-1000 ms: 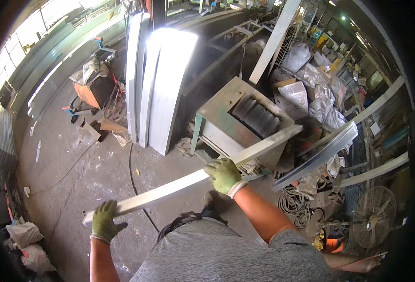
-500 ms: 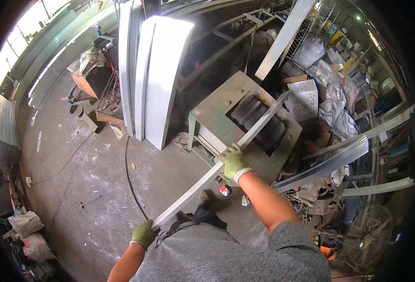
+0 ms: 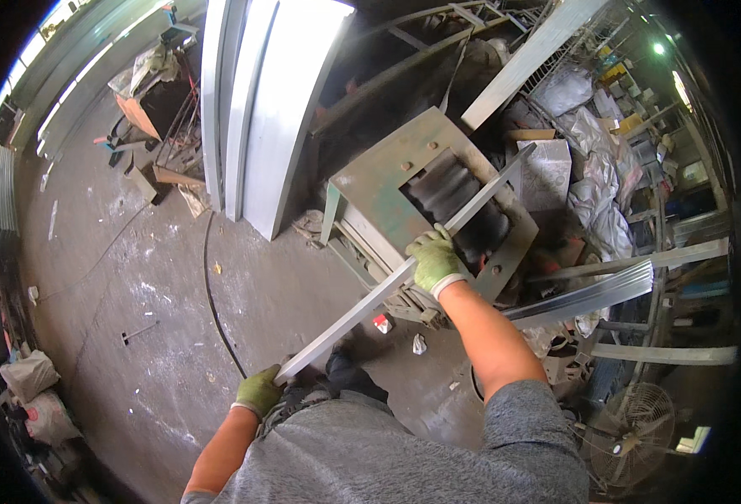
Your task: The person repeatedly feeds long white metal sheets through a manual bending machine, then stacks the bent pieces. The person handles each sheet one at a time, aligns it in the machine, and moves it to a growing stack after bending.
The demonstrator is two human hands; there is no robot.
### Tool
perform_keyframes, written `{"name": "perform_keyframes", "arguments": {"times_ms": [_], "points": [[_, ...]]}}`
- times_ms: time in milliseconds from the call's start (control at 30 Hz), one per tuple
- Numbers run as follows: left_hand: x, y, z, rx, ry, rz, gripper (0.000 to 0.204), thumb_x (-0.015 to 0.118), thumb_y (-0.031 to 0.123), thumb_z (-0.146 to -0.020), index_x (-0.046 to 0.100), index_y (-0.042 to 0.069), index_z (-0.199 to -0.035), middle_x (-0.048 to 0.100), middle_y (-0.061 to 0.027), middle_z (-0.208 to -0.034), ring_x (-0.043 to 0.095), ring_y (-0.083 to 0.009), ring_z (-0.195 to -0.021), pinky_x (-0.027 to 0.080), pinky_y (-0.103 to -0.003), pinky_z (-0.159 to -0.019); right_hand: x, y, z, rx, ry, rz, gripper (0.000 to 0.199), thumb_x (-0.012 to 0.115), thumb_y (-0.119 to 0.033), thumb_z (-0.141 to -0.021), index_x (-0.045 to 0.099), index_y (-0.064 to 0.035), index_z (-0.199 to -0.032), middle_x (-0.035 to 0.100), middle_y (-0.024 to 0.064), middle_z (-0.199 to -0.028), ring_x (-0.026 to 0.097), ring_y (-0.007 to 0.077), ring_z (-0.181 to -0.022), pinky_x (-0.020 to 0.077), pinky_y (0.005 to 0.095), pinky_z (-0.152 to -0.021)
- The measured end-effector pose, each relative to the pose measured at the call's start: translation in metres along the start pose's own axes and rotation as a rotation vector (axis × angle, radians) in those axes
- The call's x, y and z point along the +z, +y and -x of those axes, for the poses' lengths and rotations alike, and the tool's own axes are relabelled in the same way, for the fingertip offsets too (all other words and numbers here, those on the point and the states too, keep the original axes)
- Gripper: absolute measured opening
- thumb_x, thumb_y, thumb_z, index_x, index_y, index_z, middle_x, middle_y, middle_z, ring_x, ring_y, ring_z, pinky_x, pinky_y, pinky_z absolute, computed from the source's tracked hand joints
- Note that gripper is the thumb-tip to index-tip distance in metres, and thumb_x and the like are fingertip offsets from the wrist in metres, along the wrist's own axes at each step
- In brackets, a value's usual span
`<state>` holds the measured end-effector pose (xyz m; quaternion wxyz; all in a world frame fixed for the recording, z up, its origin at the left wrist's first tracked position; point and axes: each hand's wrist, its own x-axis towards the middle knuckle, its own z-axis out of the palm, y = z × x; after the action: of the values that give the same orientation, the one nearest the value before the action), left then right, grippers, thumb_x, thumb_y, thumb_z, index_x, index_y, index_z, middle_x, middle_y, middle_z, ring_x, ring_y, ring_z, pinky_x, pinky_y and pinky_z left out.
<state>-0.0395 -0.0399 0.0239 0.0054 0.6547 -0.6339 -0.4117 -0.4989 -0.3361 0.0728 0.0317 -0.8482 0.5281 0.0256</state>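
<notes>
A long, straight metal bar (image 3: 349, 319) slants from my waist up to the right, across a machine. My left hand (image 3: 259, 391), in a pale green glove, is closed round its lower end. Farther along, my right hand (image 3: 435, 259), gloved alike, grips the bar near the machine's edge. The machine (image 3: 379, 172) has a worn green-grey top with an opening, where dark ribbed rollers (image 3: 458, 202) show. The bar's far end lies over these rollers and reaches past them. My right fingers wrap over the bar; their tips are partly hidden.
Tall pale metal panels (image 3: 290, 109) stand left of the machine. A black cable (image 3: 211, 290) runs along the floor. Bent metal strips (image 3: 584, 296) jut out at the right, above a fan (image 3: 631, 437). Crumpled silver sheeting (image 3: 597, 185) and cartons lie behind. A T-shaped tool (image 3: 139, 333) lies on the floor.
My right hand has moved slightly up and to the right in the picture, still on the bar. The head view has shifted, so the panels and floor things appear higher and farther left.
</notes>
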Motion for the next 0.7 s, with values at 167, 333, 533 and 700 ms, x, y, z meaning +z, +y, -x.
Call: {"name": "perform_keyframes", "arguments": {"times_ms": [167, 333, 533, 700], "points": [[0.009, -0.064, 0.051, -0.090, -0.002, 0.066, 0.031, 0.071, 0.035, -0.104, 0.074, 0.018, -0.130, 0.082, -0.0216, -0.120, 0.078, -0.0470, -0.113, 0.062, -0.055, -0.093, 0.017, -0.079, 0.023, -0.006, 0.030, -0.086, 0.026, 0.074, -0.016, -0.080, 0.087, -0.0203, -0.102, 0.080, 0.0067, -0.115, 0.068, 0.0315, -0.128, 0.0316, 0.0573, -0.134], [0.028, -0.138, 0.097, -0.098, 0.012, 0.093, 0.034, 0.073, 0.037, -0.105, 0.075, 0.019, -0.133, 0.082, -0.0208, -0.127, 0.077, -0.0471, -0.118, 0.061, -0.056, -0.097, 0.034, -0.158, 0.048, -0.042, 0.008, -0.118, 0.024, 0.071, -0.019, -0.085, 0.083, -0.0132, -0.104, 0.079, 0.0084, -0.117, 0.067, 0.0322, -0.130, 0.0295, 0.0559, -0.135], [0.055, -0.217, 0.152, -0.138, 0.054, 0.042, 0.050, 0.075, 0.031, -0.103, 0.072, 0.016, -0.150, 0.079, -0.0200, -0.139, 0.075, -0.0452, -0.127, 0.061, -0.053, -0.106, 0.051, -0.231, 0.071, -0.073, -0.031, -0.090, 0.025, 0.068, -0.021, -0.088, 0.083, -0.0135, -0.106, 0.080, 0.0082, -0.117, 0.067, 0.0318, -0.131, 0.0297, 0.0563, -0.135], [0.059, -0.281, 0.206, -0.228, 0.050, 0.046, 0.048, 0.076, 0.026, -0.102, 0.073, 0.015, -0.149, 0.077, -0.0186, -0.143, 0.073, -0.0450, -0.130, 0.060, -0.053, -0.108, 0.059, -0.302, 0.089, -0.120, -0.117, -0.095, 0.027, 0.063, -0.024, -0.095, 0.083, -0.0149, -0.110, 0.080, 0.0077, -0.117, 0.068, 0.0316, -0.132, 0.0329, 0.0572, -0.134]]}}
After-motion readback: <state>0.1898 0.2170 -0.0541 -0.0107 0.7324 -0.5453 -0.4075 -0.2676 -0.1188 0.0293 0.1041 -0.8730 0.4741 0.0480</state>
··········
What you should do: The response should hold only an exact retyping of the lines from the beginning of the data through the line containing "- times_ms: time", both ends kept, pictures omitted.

Output below:
-1000 ms: 
-500 ms: 
+0 ms: 
Your task: The person repeatedly feeds long white metal sheets through a manual bending machine, then stacks the bent pieces. The person handles each sheet one at a time, aligns it in the machine, and moves it to a growing stack after bending.
The demonstrator is two human hands; there is no robot.
### Tool
perform_keyframes, written `{"name": "perform_keyframes", "arguments": {"times_ms": [_], "points": [[_, ...]]}}`
- times_ms: time in milliseconds from the call's start (control at 30 Hz), one per tuple

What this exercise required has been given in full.